Citizen scientists monitored animal and plant behaviour as day turned into twilight. About 7,000 people streamed into the Nashville Zoo just to see the animals’ reaction and noticed how they got noisier at it got darker.

The giraffes started running around crazily in circles when darkness fell, and the flamingos huddled together, though zookeepers said it wasn’t clear whether it was the eclipse or the noisy, cheering crowd that spooked them.

“I didn’t expect to get so emotionall­y caught up with it. I literally had chill bumps,” said zoo volunteer Stephen Foust.

In Charleston, S.C., the eclipse’s last stop in the U.S., college junior Allie Stern, 20, said: “It was amazing.

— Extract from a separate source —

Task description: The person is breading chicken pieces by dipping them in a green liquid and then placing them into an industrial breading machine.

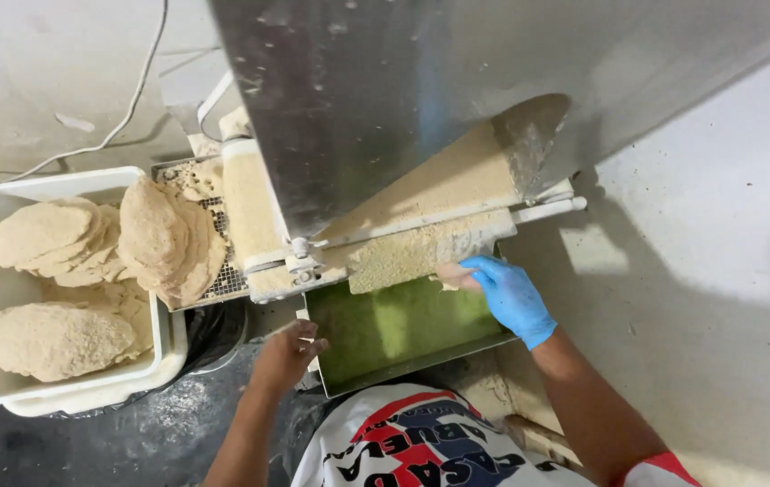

It looked like a banana peel, like a glowing banana peel, which is kind of hard to describe and imagine, but it was super cool.”

The last coast-to-coast total eclipse in the U.S. was in 1918. The last total solar eclipse in the U.S. was in 1979, but only five states in the northwest experience­d total darkness.

The next total eclipse in the U.S. will be in 2024. The next coast-to-coast one will not be until 2045.